There was more eating than conversation as the car made its way south and east again. The chicken and waffles were always amazing, and Molly finished quite a while before he did.

“What was your mom like?” she asked.

“My dad met my mother in 1978, and I’ll tell you, I doubt if two people have ever been more different. Oh, this is interesting, my mom is actually in that documentary about Woodstock.”

“Which part?”

He waved a hand in front of his eyes. “I don’t know exactly, I can’t really watch it. She’s kind of making out with some hairy guy, and I’m not sure, I think she flashes the cameraman at one point—”

“You’re not sure? That’s something I’d remember pretty clearly.”

“Look, I’m blocking it out, it’s my mom, okay? So anyway, years later, late seventies, and she still had her causes that she marched for, but mostly she just loved life, you know? Never wanted much. She had a little apartment in upstate New York, and she was working as a waitress at a resort up there one summer.

“And my father, the man who would become my father, had this huge place down on the lake near there, still owns it, and he saw her in the restaurant, asked her out, and that was it. Kind of a whirlwind romance. I think she was his fourth wife, or maybe his fifth. But he never married again after she was gone.”

“So you all lived up there together?”

“Oh, God no. She wouldn’t move to the city, and of course he was too big for that little town, so I hardly ever saw him except on holidays. We weren’t what you’d call a traditional family unit; hell, I thought he was my grandfather until I was about six. He’s quite a bit older than she is. Was.” He lost himself for a few moments, and had to take a long look at his hands in order to stop remembering. “Anyway, she died, lung cancer,
and I guess Dad didn’t know what else to do with me, so he moved me down here.”

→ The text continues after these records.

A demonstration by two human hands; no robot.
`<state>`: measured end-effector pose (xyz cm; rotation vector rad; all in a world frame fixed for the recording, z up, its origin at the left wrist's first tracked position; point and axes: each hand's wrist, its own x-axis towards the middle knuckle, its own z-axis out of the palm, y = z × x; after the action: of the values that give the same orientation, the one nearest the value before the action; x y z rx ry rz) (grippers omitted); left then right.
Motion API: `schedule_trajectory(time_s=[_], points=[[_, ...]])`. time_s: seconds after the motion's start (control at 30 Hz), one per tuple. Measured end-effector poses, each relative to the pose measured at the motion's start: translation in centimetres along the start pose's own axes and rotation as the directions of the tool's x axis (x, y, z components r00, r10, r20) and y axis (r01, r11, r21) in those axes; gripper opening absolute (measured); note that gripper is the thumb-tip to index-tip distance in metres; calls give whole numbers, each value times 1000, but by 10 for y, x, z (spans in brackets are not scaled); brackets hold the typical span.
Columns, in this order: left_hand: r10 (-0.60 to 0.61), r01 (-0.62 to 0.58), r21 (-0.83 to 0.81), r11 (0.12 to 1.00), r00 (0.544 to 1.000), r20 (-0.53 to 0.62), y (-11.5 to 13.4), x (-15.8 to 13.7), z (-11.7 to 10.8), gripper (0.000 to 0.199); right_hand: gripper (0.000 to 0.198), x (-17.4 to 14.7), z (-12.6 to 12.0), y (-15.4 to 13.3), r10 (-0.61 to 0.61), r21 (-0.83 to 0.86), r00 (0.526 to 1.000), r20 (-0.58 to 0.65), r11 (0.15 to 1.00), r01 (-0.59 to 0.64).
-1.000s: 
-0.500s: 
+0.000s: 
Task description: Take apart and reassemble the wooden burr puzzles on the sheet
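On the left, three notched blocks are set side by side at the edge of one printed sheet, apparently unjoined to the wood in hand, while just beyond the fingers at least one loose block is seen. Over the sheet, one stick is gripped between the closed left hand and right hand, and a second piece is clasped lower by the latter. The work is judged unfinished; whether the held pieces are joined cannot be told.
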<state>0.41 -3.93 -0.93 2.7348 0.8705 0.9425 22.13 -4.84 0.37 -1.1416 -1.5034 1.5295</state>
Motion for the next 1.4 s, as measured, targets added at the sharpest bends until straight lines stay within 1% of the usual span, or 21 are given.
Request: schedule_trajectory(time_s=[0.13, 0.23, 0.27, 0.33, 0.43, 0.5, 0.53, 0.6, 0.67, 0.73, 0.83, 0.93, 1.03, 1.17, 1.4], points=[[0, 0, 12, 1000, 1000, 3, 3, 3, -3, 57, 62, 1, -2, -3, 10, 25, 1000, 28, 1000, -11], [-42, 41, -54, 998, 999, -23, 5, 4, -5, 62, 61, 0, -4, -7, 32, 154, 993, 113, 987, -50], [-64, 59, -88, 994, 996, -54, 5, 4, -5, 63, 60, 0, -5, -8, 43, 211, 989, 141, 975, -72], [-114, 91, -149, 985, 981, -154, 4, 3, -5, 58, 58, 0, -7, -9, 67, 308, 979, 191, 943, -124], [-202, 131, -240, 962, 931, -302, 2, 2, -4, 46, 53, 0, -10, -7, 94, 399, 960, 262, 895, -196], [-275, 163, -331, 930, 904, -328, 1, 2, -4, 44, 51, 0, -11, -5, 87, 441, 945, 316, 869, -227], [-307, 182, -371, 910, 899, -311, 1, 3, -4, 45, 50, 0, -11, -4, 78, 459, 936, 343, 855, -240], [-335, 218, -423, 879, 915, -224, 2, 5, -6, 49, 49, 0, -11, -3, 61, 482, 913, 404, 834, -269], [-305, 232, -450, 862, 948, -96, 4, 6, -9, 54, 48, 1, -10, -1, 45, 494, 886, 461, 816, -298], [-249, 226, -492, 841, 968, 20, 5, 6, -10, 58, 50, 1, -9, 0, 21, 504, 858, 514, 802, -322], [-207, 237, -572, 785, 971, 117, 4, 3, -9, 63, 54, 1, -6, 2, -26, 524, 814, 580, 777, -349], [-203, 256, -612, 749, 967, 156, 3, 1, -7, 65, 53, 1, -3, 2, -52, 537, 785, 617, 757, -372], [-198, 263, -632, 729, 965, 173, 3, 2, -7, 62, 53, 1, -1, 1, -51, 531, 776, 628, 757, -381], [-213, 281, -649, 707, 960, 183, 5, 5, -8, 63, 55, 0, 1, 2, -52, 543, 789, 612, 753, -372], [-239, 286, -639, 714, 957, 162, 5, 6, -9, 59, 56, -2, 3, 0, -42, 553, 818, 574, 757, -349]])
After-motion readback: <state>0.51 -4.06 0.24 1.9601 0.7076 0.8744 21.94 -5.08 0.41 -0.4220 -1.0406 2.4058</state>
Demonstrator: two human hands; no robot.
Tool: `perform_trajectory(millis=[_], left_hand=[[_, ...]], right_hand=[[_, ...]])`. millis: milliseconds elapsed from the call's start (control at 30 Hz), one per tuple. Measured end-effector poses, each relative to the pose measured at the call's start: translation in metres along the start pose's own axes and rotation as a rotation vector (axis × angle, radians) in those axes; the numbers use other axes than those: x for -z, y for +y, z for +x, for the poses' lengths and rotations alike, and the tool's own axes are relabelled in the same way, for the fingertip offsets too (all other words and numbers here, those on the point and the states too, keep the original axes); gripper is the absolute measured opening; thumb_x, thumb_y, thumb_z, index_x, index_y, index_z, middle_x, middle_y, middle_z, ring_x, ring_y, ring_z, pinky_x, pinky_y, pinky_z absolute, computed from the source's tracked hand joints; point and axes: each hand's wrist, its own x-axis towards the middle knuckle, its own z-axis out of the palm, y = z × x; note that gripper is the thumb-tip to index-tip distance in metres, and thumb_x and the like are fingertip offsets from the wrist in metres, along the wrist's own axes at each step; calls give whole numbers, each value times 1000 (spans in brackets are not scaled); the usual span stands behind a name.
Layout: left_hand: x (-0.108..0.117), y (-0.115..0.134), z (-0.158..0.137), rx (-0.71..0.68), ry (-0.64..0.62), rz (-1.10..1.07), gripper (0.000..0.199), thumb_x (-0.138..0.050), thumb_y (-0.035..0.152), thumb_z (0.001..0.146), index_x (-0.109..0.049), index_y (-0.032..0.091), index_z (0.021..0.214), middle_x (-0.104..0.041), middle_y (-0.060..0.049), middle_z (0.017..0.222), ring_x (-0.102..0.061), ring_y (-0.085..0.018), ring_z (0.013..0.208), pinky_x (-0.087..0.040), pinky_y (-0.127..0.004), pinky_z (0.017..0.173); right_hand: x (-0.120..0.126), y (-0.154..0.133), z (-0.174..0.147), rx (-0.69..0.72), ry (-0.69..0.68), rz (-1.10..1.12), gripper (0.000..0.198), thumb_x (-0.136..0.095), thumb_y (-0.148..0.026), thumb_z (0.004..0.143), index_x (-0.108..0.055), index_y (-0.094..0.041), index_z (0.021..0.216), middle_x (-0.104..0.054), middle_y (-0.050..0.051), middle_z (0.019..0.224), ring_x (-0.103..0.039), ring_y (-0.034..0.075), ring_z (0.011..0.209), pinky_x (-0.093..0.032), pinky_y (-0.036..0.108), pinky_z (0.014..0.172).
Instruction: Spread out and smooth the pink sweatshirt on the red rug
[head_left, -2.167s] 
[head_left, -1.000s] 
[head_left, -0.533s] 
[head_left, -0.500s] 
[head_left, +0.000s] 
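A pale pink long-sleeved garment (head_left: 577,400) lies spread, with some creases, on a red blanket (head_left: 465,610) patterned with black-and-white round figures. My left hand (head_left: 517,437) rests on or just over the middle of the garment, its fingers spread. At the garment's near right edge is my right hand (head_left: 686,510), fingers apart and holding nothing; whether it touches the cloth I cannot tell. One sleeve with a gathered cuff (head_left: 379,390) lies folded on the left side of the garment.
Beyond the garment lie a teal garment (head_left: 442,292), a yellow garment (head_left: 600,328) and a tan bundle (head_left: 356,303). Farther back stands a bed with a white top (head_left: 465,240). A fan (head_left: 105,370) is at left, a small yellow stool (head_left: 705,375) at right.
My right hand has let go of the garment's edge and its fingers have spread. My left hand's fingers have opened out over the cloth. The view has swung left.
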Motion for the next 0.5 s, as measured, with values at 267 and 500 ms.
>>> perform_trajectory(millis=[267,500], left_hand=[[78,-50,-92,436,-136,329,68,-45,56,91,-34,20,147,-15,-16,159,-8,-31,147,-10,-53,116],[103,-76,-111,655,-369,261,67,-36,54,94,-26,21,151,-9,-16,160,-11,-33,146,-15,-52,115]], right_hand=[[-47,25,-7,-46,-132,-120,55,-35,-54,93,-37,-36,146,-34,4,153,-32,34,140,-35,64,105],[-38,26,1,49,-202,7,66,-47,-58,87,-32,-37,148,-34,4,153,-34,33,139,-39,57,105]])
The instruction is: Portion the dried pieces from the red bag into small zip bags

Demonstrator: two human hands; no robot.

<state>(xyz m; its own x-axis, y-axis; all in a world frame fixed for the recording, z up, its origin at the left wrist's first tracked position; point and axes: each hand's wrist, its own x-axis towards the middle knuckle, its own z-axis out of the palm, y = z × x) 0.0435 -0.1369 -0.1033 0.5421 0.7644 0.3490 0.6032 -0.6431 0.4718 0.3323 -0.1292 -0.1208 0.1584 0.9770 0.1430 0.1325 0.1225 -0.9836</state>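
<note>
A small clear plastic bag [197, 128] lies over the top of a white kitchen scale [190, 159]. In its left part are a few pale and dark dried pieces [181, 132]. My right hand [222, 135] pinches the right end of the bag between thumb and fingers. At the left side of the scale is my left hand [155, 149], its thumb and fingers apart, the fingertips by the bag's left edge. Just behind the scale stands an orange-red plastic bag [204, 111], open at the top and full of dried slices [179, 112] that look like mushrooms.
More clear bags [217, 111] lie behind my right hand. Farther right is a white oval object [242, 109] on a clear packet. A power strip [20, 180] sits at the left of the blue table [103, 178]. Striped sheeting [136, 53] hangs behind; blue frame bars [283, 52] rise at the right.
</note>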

It was quiet in the car for a minute or so.

“Hey.” She tapped him on the knee, and he looked up. “Would you mind if I sat over there with you?”

“No, I don’t mind.”

The seats were meant for one occupant only but she moved across, put their plates aside, and situated herself easily, sidesaddle across his lap, one arm around his back, a hand resting on his chest, her head against his shoulder.

“I think I’m going to like you,” Molly said.

“You sound so surprised.”

“I guess I am.”

He gently put his arm around her, hesitant lest he disturb the moment, but he needn’t have worried. She touched his hand, and curled a little closer.